Su hábitat natural es el tubo digestivo, por lo que es fácil entender que las medidas preventivas de contagio van a pasar por una buena higiene: lavarse concienzudamente las manos es la principal medida que se puede adoptar. Hemos de tener en cuenta que estos virus, en un 90% de los casos, se encuentran en la faringe durante la primera semana tras el inicio del cuadro clínico.

Diagnóstico

Los pediatras señalan que la detección del virus puede ser compleja, de ahí que se haya elaborado un protocolo especial para que los facultativos extremen el diagnóstico. En estos casos, han explicado los expertos, el enterovirus no se encuentra en el líquido cefalorraquídeo, donde solía localizarse, sino que se detecta a través de análisis en la faringe y las heces.

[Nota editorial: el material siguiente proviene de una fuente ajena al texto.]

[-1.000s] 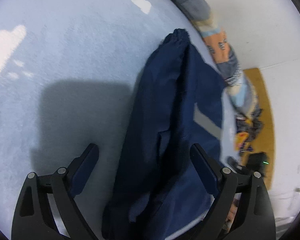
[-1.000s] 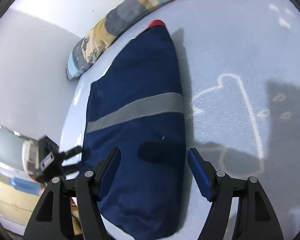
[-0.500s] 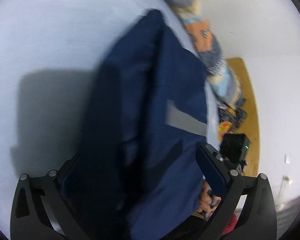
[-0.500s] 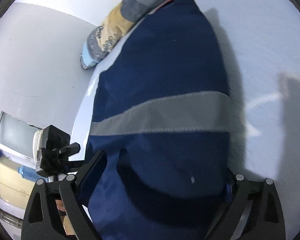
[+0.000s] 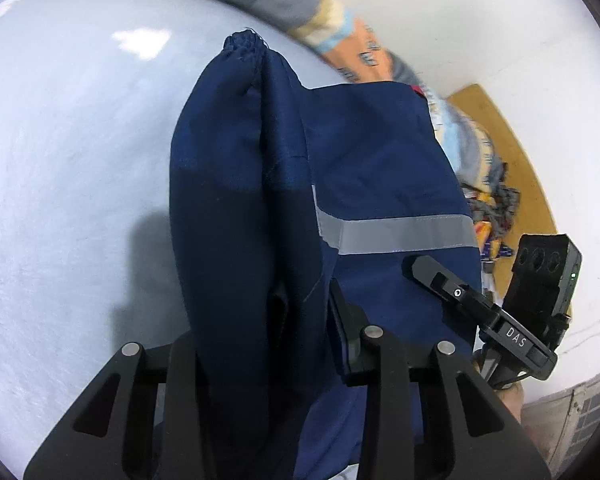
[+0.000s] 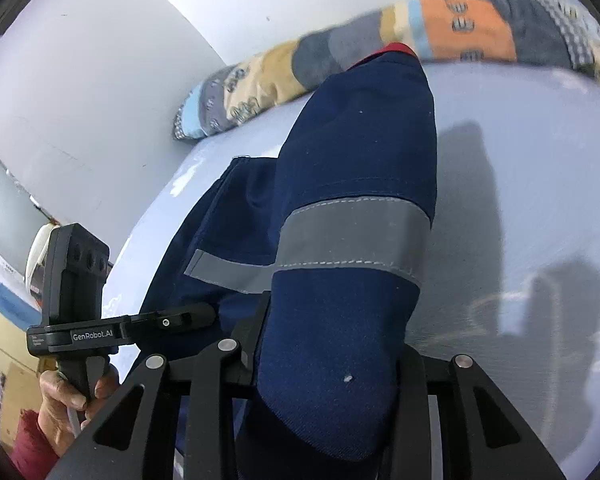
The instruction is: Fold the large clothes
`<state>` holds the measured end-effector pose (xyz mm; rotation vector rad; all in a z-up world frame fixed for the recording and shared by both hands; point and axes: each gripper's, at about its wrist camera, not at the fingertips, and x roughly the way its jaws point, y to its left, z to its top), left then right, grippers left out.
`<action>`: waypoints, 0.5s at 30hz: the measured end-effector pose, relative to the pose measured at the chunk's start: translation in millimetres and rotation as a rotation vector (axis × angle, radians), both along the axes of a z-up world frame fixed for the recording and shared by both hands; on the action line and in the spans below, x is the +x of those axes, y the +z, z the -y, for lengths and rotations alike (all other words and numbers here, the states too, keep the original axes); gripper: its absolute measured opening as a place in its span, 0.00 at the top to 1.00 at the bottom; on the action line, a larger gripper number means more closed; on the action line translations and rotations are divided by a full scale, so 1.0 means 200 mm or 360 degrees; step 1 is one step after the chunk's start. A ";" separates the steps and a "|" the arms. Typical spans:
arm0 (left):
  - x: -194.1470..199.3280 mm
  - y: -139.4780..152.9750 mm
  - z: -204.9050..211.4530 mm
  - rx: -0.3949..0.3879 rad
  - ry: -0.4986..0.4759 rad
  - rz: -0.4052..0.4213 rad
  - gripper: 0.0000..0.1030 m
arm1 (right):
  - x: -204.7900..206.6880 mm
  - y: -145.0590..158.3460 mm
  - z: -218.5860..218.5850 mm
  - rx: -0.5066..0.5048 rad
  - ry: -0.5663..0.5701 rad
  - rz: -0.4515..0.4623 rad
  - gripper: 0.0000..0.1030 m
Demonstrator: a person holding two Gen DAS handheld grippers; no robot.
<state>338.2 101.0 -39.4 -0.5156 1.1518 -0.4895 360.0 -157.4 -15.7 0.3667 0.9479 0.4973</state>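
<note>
The left claw [image 5: 296, 320] is clamped on a bunched fold of the navy work garment [image 5: 252, 208], the dark cloth filling the gap between its fingers and spilling down over the frame. The right claw [image 6: 328, 344] is likewise clamped on the same garment [image 6: 360, 160], gripping a thick rolled section just below the grey reflective stripe [image 6: 352, 236].

The garment is lifted at the near end by both claws and stretches away over the pale blue bed sheet [image 5: 68, 168], its far end resting on the sheet near the patchwork quilt [image 6: 460, 32]. In the left wrist view a gathered elastic cuff [image 5: 244, 42] sits at the far tip of one fold, and a second panel with a reflective stripe [image 5: 396, 232] spreads to the right. A red trim edge [image 6: 396, 49] shows at the far tip in the right wrist view, touching the quilt.

Each camera sees the other gripper beside the cloth; a hand [image 6: 66, 400] holds the left gripper's handle. White walls [image 6: 100, 80] rise behind the bed.
</note>
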 end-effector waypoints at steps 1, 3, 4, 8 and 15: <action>-0.01 0.03 0.02 -0.0036 -0.0010 0.0017 0.69 | -0.02 0.04 0.04 0.0007 -0.0011 0.0021 0.66; -0.01 0.09 0.07 -0.0075 -0.0043 0.0058 0.69 | -0.09 0.11 0.14 0.0016 -0.0034 0.0056 0.66; -0.02 0.12 0.11 -0.0093 -0.0063 0.0075 0.69 | -0.11 0.15 0.18 0.0018 -0.0049 0.0071 0.67; -0.05 0.23 0.28 -0.0140 -0.0169 0.0136 0.69 | -0.21 0.27 0.36 0.0009 -0.0107 0.0114 0.67; -0.16 0.24 0.48 -0.0144 -0.0266 0.0130 0.69 | -0.43 0.33 0.65 -0.0007 -0.0176 0.0114 0.67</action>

Los médicos han de prestar especial atención a las pequeñas alteraciones neurológicas que pueden acompañar a una simple fiebre. Síntomas de somnolencia, cansancio, trastornos del movimiento, patrones de respiración anómalos, dificultad para hablar o comer o temblores son característicos de infecciones por el enterovirus que provoca este brote.